Debut. Paroxysms occur before the age of 6 years. The peak occurs between 6 and 18 months. Rarely, ARP may debut in the neonatal period or after 2 years.

The frequency of ARP in a child can vary from one attack per hour to one per month or less; ARPs tend to increase in frequency during intercurrent diseases; they more often occur in children with poor nutrition, asthenic physique, mobile, and sometimes hypermotor.

Classification issues. We have proposed a division of ARP into the following clinical groups: neurotic and neurosis-like attacks, syncopal (fainting) and “epileptic ARP”.

Clinical manifestations. Neurotic attacks develop in practically healthy, but hyperexcitable children in the presence of defects in upbringing (overprotection in the family, upbringing like a “star, idol”, etc.). Paroxysm should be regarded as a hysterical reaction. Neurosis-like attacks develop against the background of residual organic brain damage when exposed to minor external stimuli.

The provoking factor for neurotic and neurosis-like paroxysms is negative affect (dissatisfaction, anger, resentment, etc.), i.e.

the attack is psychogenic in nature. The child begins to cry, then on inspiration the crying stops, becomes silent, and apnea occurs. “The child is going crazy” - this is how parents often describe this condition.

Before apnea develops, paroxysm can sometimes be prevented by a sharp impact: spraying the child with water, clapping your hands. The sequence of development of clinical manifestations is usually as follows: provocation, then crying, deafening of the cry, cyanosis (“cyanotic” type of attack), loss of consciousness, attempt to inhale, restoration of breathing and consciousness, muscle hypotension, and sometimes sleep.

In rare cases, bilateral tonic tension of the limbs and trunk is observed, sometimes with single symmetrical clonic twitches (“convulsive” manifestations are caused by a high degree of hypoxia during apnea).
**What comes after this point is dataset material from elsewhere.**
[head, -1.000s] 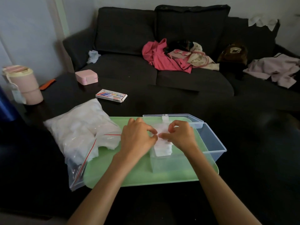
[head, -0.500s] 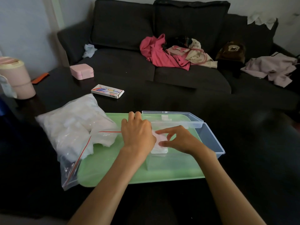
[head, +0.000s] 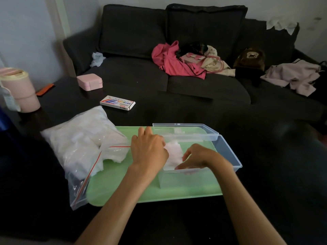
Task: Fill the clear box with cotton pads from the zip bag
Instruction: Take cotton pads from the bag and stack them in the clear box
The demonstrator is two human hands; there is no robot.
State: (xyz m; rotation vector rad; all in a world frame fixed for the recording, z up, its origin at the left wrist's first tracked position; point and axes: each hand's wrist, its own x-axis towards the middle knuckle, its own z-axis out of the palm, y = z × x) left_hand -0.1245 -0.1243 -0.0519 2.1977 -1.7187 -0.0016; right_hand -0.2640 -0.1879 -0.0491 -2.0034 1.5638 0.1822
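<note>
Cotton pads (head: 174,154), a small stack of them, are now down inside the clear box (head: 228,152), at its 9 o'clock end; a second ago I held them above the rim. My left hand (head: 149,150) presses against the stack from 9 o'clock, but I cannot tell how its fingers lie, because they are hidden behind it. My right hand (head: 198,158) has let go and hovers at 3 o'clock of the stack with fingers loosely curled, holding nothing. I judge this batch is placed, yet most of the box stays unfilled, so more trips are needed. The box stands on the green tray (head: 122,181) with its lid (head: 185,130) folded back at 12 o'clock. At 9 o'clock lies the zip bag (head: 83,147), open and quite full. Farther, at 11 o'clock, a small printed carton (head: 117,102) rests on the dark table (head: 159,112).
</note>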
Syncopal (fainting) ARPs are provoked mainly by pain (from falling, injections) or fear. In this case, short-term apnea and asystole develop. Cyanosis is not expressed, but pallor of the skin is noted (“pale” version of ARP). Paroxysm develops immediately after pain or other pain.

Impacts at the very beginning of crying. Often, a child does not have time to cry “out loud” before he loses consciousness. It is extremely rare that tonic tension of the limbs and trunk muscles is possible. After the attack, diffuse muscle hypotension, lethargy, and, less often, sleep are recorded.

The term “epileptic ARP” is not entirely correct, since in fact this group of patients suffers from epilepsy, the attacks of which are similar in their external manifestations to ARP. At the same time, diagnosing epilepsy in such cases is difficult, therefore, from a clinical point of view, at the initial stage of diagnosis, such an approach is legitimate, although debatable. According to our observations, verified epileptic seizures are characterized by the development of both cyanosis and skin hyperemia, but not pallor. A combination of apnea (due to spasms of the respiratory muscles) with bradycardia or tachycardia is often observed.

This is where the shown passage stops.